» Exercise requirements
Lines in the data below that contain the word "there" are to be copied.

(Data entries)
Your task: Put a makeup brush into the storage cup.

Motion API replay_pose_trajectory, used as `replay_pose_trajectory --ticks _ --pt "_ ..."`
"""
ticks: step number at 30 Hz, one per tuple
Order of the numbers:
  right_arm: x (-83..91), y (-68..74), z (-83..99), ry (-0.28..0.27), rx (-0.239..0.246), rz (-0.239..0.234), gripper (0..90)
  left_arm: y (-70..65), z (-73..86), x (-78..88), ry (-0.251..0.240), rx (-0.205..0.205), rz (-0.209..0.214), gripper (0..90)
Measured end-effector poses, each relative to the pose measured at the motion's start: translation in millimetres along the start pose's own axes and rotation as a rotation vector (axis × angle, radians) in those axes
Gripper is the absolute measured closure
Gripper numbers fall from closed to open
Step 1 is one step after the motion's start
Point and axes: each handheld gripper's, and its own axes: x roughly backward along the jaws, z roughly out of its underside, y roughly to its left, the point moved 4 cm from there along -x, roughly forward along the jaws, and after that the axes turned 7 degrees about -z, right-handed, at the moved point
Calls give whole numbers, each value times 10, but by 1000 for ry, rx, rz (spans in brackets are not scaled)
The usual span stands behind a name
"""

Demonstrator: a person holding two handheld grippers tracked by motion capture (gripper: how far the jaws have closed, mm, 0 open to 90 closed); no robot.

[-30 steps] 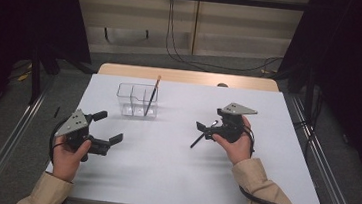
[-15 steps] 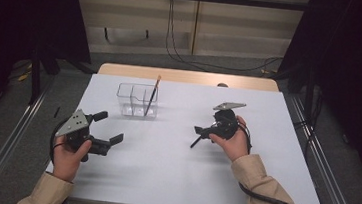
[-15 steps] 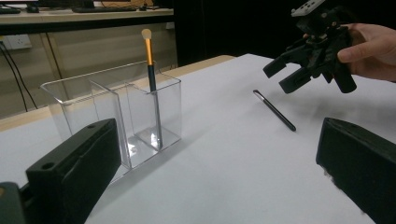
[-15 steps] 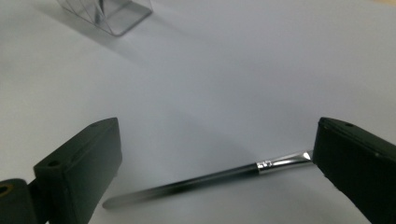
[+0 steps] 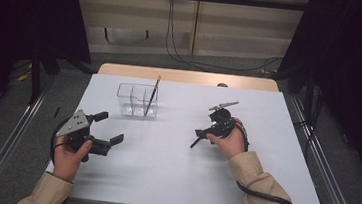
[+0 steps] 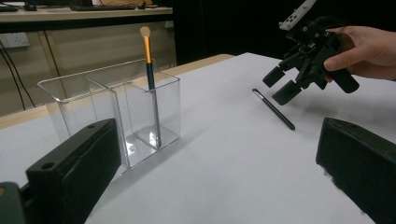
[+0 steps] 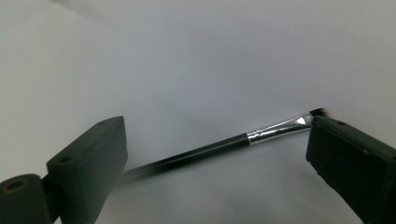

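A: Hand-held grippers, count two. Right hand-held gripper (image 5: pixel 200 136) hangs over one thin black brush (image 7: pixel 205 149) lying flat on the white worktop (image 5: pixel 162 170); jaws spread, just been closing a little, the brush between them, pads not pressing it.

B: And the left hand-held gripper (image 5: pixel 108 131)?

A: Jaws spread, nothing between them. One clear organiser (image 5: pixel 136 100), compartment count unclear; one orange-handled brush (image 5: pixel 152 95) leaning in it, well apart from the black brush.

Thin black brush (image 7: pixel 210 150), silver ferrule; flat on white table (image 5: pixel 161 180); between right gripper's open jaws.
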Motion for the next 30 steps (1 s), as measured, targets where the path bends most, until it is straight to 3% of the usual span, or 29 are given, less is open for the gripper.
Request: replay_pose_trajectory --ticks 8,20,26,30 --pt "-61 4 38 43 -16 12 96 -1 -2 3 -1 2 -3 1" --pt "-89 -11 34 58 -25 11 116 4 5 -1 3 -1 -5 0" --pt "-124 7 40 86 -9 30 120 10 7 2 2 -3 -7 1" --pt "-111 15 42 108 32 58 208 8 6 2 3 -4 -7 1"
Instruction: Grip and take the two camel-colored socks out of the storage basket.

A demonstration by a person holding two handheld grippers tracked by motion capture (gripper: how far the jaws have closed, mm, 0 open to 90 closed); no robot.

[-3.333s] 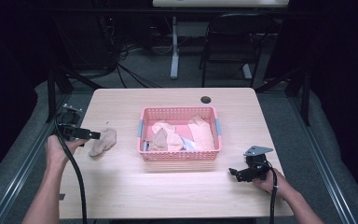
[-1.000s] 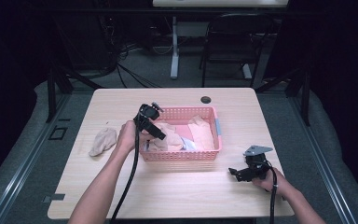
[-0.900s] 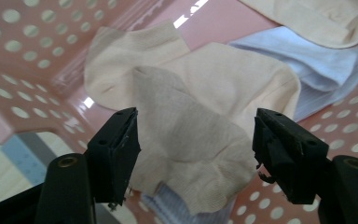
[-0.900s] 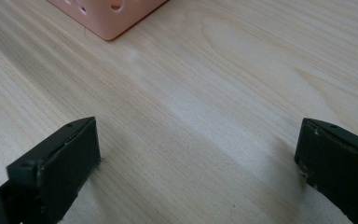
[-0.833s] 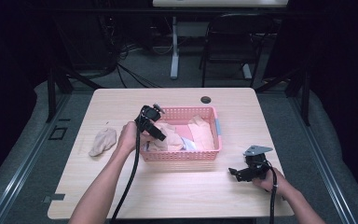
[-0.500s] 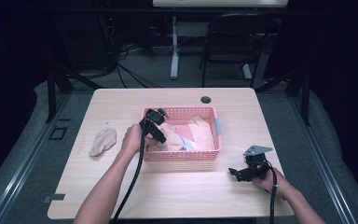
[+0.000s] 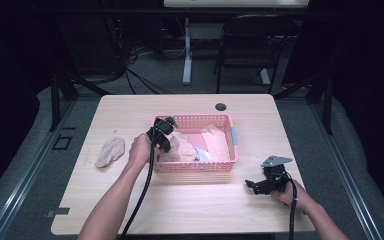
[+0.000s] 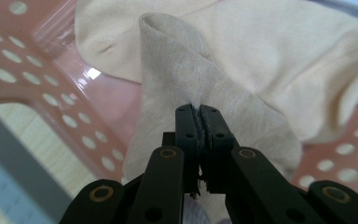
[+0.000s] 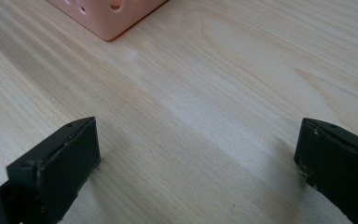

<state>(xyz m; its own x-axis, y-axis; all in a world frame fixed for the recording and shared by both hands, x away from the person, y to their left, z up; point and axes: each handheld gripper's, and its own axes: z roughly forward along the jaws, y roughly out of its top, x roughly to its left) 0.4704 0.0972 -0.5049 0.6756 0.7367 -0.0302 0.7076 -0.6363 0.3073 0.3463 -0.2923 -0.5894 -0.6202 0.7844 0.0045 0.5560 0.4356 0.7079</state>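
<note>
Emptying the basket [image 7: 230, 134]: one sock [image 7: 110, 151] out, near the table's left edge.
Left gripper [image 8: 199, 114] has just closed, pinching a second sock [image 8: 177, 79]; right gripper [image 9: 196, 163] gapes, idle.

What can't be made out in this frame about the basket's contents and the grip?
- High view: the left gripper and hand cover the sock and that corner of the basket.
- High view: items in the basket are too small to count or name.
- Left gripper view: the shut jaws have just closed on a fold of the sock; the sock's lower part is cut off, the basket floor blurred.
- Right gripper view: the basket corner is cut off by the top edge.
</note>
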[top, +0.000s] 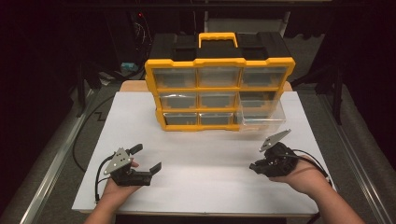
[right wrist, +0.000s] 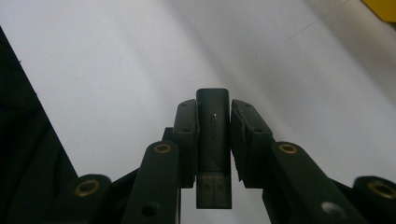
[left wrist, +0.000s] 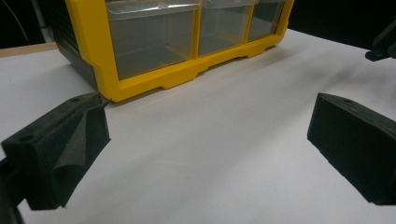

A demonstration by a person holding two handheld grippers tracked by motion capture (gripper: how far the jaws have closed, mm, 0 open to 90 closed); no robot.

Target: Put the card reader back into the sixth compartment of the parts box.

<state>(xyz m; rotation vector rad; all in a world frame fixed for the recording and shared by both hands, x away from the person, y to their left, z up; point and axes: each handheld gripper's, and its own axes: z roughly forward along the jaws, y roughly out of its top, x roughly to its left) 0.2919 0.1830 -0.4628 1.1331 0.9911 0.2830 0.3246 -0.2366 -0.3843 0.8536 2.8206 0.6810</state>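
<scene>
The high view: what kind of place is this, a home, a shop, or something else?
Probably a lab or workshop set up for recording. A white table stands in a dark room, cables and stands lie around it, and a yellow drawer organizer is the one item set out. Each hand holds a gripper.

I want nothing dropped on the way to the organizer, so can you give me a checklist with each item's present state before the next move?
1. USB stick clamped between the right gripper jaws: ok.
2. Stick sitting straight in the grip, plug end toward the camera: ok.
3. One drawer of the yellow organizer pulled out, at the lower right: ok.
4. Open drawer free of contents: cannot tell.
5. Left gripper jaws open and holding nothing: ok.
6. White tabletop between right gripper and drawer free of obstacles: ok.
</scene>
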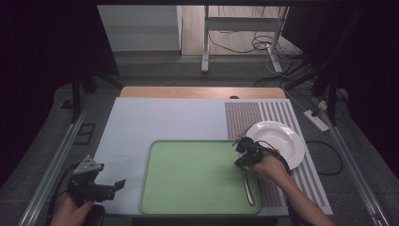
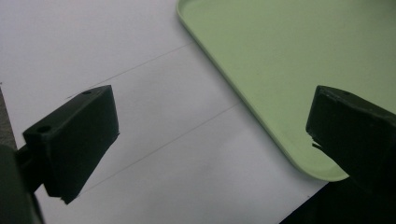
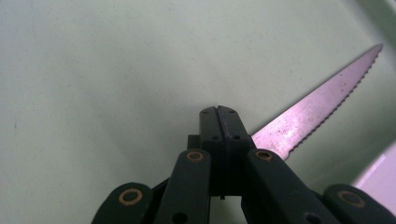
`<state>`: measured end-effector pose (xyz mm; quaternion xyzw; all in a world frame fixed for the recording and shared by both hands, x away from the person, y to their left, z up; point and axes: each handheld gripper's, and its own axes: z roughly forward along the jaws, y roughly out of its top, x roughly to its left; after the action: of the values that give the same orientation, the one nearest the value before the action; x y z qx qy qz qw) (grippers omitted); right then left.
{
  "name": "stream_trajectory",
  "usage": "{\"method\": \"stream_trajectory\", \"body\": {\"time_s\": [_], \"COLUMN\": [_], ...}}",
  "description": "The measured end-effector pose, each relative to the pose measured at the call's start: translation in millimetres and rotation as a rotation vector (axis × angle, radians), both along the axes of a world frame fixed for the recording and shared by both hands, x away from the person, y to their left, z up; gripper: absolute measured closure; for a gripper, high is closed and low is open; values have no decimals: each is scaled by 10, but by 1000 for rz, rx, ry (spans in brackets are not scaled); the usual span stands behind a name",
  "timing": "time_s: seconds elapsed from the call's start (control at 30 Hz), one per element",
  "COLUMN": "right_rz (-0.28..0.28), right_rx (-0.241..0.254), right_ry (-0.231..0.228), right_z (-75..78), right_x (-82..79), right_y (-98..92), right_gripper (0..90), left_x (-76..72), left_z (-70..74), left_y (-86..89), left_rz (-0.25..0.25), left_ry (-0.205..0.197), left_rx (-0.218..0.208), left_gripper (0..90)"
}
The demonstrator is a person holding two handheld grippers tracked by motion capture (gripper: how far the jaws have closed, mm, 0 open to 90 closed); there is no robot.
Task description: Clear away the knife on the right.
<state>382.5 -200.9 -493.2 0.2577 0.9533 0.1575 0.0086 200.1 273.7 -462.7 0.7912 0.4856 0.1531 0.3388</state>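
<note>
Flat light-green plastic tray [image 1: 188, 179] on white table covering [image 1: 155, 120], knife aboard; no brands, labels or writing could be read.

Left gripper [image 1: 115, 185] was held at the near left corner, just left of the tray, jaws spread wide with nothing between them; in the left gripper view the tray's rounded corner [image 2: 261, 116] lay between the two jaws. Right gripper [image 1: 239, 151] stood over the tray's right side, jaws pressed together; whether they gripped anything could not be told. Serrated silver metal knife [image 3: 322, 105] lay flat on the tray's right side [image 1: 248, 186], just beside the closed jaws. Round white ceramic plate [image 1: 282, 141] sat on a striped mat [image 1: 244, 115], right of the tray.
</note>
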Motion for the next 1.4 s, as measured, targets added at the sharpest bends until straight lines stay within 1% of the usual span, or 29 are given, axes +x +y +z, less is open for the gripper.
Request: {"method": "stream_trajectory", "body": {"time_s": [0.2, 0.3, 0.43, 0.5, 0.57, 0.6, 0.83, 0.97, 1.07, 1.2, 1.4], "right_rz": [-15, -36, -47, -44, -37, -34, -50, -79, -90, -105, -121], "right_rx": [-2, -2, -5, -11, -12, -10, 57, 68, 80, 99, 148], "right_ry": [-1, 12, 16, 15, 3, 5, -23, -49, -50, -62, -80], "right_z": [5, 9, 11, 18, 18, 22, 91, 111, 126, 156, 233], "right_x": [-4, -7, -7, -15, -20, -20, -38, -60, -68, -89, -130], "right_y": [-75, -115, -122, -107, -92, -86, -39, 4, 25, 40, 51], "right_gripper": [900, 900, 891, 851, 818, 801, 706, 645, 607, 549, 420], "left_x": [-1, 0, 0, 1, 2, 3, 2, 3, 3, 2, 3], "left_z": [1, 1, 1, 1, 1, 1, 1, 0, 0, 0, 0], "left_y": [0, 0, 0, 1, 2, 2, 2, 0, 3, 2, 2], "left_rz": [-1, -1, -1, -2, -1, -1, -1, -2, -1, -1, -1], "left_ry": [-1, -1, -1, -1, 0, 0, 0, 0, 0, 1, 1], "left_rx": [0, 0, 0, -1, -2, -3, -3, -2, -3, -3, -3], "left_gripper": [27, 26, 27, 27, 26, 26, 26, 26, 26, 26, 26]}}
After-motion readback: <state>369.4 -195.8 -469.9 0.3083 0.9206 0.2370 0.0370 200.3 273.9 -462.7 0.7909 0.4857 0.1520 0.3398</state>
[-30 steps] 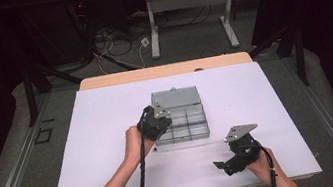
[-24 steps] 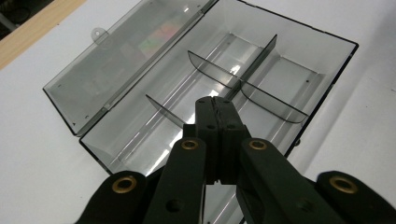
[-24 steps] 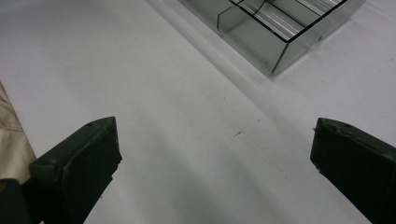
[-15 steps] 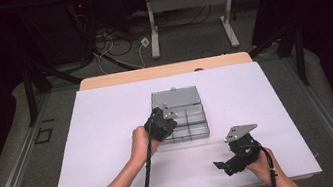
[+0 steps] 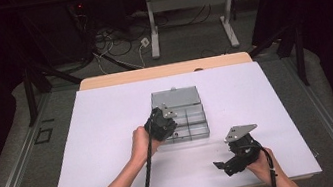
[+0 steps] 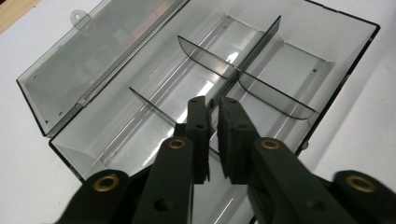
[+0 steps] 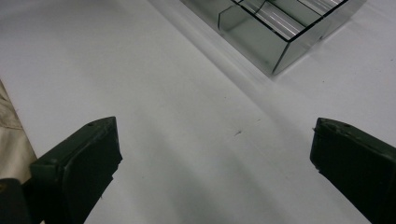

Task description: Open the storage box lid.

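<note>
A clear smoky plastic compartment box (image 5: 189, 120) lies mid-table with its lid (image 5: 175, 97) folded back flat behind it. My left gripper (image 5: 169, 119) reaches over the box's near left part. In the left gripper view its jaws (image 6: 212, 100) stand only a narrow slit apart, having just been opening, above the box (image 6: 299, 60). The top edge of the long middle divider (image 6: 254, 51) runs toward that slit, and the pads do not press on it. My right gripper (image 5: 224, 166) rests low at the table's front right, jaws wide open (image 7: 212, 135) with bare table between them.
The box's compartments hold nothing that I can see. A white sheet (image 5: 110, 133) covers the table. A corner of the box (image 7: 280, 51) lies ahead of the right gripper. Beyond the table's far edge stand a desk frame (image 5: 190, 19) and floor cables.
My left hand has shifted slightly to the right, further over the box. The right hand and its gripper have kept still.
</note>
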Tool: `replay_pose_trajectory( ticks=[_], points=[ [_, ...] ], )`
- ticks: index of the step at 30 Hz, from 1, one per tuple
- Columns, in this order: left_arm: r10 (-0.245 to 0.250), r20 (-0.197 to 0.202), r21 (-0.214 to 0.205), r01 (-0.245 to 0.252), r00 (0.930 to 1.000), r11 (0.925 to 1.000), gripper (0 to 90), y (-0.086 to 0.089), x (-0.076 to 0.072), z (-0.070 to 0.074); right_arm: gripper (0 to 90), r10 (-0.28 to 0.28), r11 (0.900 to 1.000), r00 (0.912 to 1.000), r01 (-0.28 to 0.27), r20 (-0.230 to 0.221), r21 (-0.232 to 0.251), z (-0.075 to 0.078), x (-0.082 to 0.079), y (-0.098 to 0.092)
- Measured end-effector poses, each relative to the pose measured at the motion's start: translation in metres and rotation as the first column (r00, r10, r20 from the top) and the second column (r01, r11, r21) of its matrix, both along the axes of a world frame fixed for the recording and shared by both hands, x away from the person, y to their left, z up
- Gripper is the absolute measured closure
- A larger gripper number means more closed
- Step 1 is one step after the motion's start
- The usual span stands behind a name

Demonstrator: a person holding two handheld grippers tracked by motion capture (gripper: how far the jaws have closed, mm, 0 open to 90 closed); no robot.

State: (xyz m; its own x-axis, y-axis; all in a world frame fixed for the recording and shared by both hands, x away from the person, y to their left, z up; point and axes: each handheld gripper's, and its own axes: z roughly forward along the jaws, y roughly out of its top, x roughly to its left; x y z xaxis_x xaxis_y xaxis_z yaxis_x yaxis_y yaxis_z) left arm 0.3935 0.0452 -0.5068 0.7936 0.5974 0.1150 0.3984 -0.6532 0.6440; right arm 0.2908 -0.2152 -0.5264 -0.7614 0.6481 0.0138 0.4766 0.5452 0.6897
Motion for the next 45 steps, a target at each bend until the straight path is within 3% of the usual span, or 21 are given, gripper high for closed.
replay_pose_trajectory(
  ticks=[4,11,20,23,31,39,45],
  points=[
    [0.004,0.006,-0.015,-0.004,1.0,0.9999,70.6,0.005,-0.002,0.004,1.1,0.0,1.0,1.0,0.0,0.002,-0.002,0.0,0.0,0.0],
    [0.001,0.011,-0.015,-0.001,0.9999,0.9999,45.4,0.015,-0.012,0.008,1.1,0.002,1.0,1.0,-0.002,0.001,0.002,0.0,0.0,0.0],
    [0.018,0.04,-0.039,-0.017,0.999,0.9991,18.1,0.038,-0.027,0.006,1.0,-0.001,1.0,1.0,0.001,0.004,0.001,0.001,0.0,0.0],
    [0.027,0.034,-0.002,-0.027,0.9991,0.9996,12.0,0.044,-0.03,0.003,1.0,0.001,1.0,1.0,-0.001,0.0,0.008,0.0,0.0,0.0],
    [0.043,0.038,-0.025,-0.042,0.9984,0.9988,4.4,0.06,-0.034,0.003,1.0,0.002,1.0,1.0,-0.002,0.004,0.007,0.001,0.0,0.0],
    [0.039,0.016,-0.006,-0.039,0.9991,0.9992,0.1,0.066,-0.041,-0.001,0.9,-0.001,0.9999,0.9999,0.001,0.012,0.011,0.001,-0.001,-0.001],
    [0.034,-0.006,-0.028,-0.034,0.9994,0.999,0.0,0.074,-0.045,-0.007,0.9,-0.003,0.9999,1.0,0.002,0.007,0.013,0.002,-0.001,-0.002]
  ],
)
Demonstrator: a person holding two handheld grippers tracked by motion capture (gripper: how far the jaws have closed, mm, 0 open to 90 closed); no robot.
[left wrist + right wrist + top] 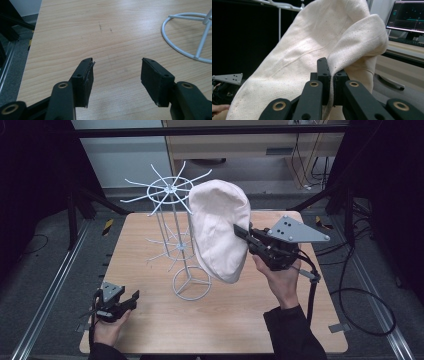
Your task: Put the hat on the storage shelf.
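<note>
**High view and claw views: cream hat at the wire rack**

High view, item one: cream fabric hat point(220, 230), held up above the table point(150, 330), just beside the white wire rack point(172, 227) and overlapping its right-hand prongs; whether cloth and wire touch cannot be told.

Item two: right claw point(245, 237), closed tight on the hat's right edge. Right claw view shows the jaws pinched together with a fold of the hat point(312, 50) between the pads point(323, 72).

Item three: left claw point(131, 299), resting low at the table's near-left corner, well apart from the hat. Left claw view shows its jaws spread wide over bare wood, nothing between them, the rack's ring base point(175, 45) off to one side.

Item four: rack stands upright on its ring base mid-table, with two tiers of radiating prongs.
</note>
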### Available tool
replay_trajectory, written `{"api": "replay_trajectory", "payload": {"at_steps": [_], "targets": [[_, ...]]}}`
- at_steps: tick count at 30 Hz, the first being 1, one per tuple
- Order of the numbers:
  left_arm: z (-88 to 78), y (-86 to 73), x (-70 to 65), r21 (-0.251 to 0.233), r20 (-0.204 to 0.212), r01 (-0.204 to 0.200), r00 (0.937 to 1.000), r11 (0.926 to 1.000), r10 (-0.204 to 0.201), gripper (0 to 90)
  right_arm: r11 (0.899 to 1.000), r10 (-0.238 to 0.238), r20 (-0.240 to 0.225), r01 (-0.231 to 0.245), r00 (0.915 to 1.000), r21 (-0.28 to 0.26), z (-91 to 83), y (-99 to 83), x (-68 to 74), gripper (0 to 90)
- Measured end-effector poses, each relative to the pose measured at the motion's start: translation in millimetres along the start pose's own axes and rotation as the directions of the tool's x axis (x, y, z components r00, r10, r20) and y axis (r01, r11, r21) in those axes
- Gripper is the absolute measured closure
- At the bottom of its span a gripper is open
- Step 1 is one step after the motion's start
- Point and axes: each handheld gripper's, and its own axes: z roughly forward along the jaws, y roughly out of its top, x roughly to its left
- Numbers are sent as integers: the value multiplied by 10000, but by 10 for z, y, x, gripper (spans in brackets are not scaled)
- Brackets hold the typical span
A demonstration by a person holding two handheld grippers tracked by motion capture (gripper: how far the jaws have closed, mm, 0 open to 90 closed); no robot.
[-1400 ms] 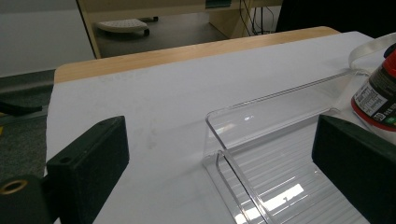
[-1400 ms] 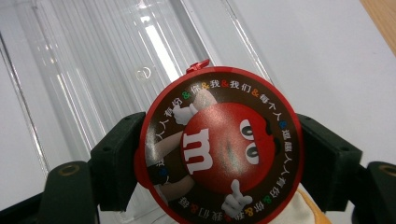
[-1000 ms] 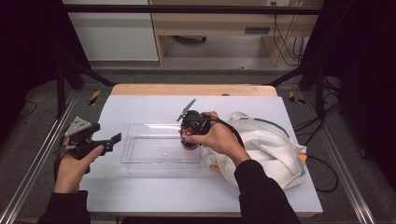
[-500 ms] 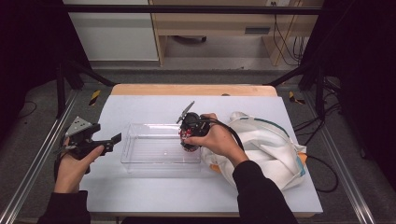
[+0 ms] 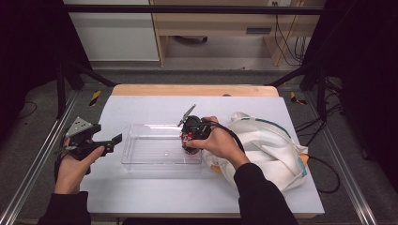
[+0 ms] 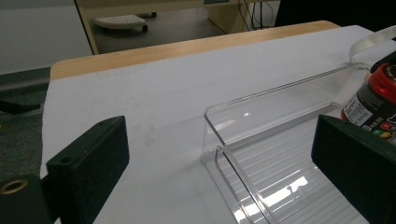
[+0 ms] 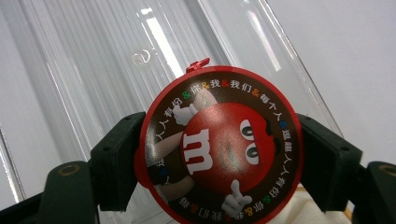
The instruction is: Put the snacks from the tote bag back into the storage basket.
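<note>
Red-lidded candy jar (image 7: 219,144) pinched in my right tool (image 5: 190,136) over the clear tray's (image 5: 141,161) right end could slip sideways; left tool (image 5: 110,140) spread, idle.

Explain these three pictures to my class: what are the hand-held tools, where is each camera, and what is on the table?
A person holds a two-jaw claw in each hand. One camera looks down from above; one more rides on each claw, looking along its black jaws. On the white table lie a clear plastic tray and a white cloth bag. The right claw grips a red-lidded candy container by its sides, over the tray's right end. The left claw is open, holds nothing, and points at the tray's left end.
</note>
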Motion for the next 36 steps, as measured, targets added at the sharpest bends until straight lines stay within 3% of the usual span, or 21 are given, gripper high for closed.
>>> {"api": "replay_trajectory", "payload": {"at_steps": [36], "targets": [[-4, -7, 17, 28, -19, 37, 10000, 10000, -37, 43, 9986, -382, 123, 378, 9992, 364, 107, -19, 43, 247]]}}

» Exercise answer
Point and axes: each handheld gripper's, and its own axes: x roughly backward along the jaws, z roughly out of its underside, y roughly to its left, the point moved 4 cm from there along -x, roughly forward along the jaws, and after that the axes turned 7 degrees about -z, right-handed, at the moved point
The demonstrator is a person holding two handheld grippers tracked by motion capture (gripper: how far the jaws have closed, mm, 0 open to 90 closed); there is no robot.

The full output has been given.